§ WHAT TO DO:
Which lines below hold the word "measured"? Report each one.

○ ○ ○ ○ ○

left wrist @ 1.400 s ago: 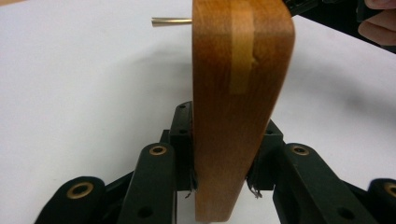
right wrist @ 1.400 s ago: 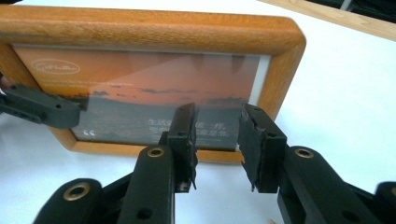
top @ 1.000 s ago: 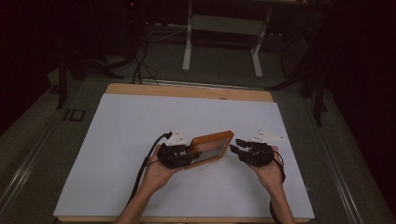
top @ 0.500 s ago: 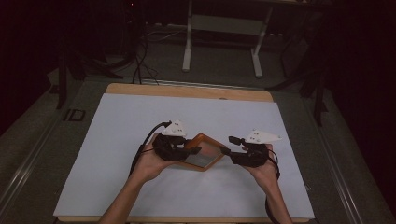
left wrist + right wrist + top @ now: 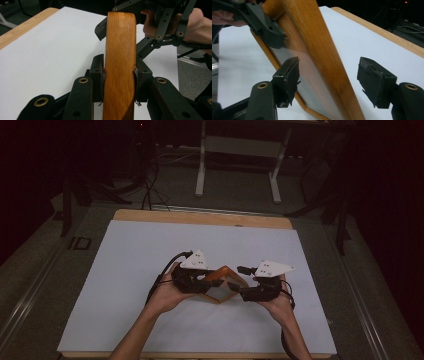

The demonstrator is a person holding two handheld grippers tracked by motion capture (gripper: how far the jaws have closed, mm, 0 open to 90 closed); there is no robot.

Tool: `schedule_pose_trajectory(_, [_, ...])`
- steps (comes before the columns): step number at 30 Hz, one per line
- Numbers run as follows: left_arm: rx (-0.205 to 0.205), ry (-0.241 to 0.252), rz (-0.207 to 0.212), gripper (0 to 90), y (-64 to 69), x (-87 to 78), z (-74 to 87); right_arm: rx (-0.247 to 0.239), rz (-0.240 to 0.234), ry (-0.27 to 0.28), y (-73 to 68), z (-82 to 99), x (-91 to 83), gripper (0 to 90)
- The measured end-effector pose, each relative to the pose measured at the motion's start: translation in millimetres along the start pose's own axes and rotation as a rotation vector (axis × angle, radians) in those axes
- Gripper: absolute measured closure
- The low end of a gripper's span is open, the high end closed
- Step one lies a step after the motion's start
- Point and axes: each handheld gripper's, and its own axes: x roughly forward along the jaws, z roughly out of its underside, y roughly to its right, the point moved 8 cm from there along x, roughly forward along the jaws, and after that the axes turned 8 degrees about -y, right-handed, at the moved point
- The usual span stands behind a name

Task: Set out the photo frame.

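Wooden frame [image 5: 120,62] clamped in left claw [image 5: 119,72]

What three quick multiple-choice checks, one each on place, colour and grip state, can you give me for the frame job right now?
1. Where is the wooden frame? A on the floor; B between the two grippers above the white table cover; C at the table's far edge.
2. Its wood colour? A orange-brown; B blue; C white.
3. The left gripper is: A open; B shut on nothing; C shut on the frame.

B: it sits between both hands. A: seen in every view. C: both pads press its sides, while the right gripper, whose jaws have just been opening, stands clear.
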Motion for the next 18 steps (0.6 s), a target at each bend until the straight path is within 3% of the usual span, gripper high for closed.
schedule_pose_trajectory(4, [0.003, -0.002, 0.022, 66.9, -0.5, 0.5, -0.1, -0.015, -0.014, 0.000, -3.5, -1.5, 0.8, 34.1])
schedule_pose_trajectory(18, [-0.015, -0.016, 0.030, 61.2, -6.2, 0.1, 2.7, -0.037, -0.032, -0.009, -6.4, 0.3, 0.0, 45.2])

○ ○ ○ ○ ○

§ REPLY:
- The measured end-effector pose, each relative to the pose measured at the motion's start: translation in millimetres along the start pose's own axes and rotation as a rotation vector (axis × angle, radians) in those axes
- Gripper: absolute measured closure

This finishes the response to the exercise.